ACTION: Final rule; delay of effective date.
SUMMARY: The Occupational Safety and Health Administration (OSHA) issued a final rule on Fall Protection in the Construction Industry (59 FR 40672, August 9, 1994), which is scheduled to become effective on February 6, 1995. The Agency has determined that interested persons did not receive adequate notice that subpart M would apply to non-building steel erection activities.

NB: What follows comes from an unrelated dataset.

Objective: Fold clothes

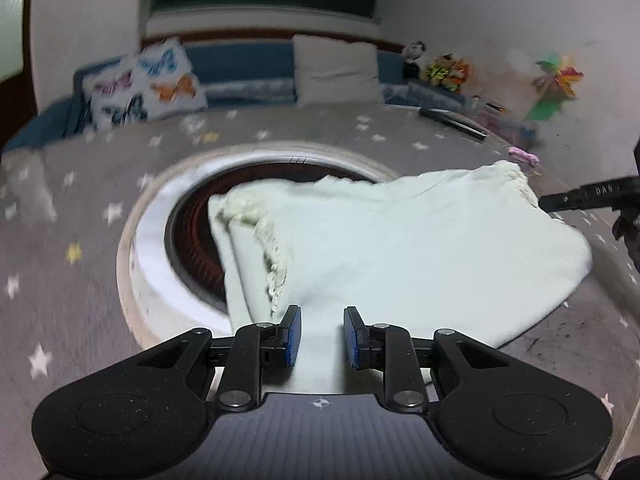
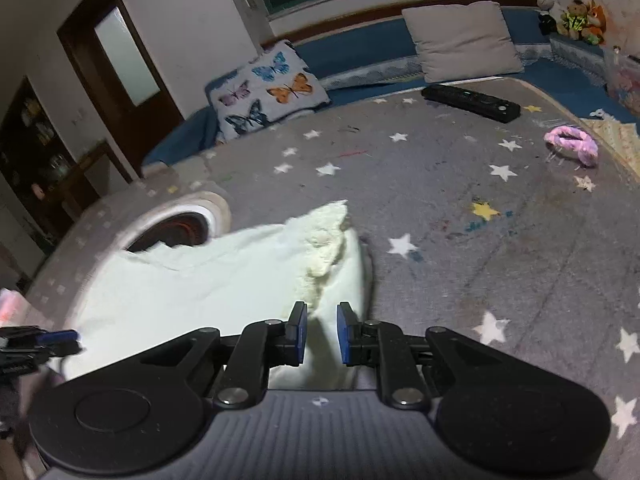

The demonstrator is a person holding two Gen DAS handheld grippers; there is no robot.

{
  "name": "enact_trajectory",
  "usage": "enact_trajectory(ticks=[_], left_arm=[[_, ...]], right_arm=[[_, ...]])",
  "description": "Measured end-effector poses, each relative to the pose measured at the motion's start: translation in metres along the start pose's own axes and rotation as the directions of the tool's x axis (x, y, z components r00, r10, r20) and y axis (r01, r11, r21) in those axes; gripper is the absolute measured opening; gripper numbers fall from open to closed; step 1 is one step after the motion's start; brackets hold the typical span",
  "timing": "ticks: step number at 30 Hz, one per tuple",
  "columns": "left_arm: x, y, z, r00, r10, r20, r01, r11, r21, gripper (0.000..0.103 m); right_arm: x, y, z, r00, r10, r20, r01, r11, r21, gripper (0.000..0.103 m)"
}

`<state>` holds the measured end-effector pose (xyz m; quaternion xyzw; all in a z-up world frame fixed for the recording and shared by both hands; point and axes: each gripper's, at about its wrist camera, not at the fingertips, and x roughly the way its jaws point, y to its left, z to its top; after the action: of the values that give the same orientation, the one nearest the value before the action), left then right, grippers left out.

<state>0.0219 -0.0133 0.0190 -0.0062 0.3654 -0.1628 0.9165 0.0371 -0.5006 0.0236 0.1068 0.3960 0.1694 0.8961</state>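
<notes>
A pale cream garment [image 1: 400, 248] with a frilly edge lies folded on the grey star-patterned mat, partly over a round white ring [image 1: 148, 240]. My left gripper [image 1: 322, 336] is open, its blue pads either side of the garment's near edge. The other gripper's tip shows at the right [image 1: 580, 196] by the garment's far corner. In the right wrist view the same garment [image 2: 200, 284] lies ahead and to the left. My right gripper [image 2: 322, 332] is open, with the garment's near corner between its pads. The left gripper's tip shows at the left edge [image 2: 40, 344].
A butterfly cushion [image 2: 268, 88] and a grey cushion [image 2: 464, 40] lean on a blue bench at the back. A black remote [image 2: 472, 102] and a pink fluffy item [image 2: 572, 146] lie on the mat. Soft toys [image 2: 576, 16] sit at the back right. A dark door [image 2: 120, 68] stands left.
</notes>
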Motion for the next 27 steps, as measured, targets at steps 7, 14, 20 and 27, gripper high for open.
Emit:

Accordingly, OSHA is delaying the application of the final rule to steel erection activities, as well as the effectiveness of certain items in the final rule, until August 6, 1995. OSHA intends to reopen the subpart M rulemaking record in a subsequent Federal Register notice for comment regarding the appropriate fall protection measures to be taken to protect employees engaged in non-building steel erection activities from fall hazards.

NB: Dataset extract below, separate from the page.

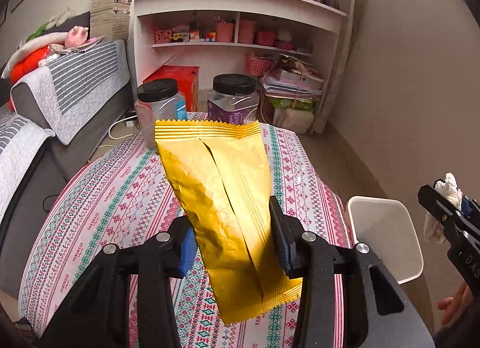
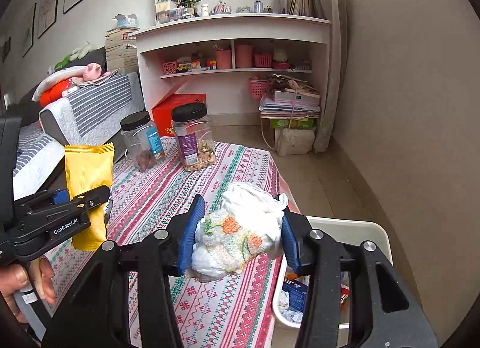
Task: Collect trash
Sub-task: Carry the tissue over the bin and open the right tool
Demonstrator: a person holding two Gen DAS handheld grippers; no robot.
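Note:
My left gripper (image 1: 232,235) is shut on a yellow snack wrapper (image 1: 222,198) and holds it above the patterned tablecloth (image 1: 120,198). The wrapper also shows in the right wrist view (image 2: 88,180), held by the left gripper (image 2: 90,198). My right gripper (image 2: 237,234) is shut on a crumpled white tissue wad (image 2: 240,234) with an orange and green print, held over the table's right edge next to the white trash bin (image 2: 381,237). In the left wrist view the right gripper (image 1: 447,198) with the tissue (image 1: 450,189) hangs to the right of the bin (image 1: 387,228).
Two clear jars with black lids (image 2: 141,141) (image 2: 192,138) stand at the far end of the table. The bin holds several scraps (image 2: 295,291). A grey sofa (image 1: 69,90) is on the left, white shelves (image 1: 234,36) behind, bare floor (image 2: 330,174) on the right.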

EFFECTIVE DATE: As of February 6, 1995, the effective date for items 4, 5, 6, and 7, in the Federal Register document of August 9, 1994, (59 FR 40729) is delayed until August 6, 1995. In addition, OSHA is not applying subpart M to the non-building steel erection industry until August 6, 1995.
FOR FURTHER INFORMATION CONTACT: Anne C. Cyr, Office of Information and Consumer Affairs, Occupational Safety and Health Administration, U.S. Department of Labor, Room N-3647, 200 Constitution Avenue, NW., Washington, DC 20210. Telephone (202) 219-8148.
I. Why OSHA Is Delaying the Effective Date of Subpart M to the Extent the Standard Applies to Steel Erection Activities
On November 25, 1986, OSHA proposed to revise fall protection requirements for the construction industry and to consolidate those requirements in subpart M of Part 1926. (51 FR 43718, November 26, 1986). At that time, the agency stated that it intended to apply subpart M to all steel erection activities, but noted that "[a]dditional requirements to have fall protection for connectors and for workers on derrick and erection floors during steel erection would remain in subpart R--Steel Erection." 51 FR 43720.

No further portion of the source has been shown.